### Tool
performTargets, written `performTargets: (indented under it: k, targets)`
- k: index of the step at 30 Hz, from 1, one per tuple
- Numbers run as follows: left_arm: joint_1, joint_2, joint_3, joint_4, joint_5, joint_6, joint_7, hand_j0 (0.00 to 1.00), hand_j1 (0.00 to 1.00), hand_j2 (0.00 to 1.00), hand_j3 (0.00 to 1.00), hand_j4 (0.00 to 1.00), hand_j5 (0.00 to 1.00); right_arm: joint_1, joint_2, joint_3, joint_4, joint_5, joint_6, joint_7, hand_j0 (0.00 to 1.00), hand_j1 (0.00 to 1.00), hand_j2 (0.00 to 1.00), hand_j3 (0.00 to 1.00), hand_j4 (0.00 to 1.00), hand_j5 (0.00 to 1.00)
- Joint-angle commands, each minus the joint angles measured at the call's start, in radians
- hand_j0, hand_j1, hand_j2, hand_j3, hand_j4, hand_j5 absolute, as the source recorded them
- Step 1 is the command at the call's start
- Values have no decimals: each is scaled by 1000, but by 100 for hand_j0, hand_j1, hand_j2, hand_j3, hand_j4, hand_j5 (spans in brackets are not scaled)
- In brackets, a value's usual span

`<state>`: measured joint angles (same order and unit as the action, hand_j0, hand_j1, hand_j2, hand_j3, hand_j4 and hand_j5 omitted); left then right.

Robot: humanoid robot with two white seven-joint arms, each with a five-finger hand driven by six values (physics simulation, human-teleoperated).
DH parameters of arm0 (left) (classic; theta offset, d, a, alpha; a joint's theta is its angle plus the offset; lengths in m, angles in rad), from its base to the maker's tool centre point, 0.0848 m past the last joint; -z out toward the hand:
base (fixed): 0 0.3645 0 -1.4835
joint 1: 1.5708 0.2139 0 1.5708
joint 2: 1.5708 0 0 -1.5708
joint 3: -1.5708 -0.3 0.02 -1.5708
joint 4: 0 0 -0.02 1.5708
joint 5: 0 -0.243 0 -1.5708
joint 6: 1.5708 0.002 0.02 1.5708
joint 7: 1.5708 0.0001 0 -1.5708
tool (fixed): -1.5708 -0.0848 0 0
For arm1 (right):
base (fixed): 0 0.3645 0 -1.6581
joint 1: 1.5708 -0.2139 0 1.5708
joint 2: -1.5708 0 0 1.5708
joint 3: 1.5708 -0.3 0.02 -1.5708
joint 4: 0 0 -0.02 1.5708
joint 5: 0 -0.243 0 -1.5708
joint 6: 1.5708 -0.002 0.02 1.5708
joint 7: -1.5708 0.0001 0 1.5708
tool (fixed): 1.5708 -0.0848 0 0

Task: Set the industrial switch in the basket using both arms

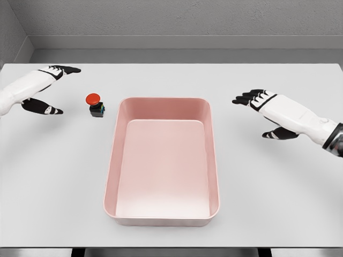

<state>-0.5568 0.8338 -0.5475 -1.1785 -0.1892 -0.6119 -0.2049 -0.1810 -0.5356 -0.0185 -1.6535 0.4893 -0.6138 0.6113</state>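
The industrial switch [96, 105], a small dark box with a red mushroom button on top, stands upright on the white table just left of the basket's far left corner. The pink rectangular basket [113, 166] lies in the middle of the table with nothing in it. My left hand [54, 88] hovers left of the switch, fingers spread wide, thumb low and apart from it. On the other side, my right hand [257, 113] floats open to the right of the basket, holding nothing.
The white table [59, 187] spreads wide on every side of the basket. A grey wall rises behind its far edge, and the near edge runs along the bottom of the view.
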Motion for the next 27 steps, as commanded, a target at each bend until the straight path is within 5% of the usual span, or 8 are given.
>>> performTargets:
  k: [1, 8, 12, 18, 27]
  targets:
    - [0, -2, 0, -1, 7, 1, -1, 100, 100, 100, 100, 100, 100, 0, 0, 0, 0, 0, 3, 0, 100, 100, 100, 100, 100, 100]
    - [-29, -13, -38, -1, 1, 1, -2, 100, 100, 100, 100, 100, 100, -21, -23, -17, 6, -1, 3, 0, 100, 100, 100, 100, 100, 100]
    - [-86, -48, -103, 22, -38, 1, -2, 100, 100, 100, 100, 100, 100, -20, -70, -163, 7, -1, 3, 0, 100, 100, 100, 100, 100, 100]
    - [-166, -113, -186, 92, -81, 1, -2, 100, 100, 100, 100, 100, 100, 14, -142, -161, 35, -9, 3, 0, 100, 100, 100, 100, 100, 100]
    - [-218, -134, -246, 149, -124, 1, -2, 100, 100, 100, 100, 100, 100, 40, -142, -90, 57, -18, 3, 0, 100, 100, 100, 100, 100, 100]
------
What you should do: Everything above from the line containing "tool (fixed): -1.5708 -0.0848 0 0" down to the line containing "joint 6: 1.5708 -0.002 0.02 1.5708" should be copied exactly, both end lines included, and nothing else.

Problem solution:
tool (fixed): -1.5708 -0.0848 0 0
For arm1 (right):
base (fixed): 0 0.3645 0 -1.6581
joint 1: 1.5708 -0.2139 0 1.5708
joint 2: -1.5708 0 0 1.5708
joint 3: 1.5708 -0.3 0.02 -1.5708
joint 4: 0 0 -0.02 1.5708
joint 5: 0 -0.243 0 -1.5708
joint 6: 1.5708 -0.002 0.02 1.5708

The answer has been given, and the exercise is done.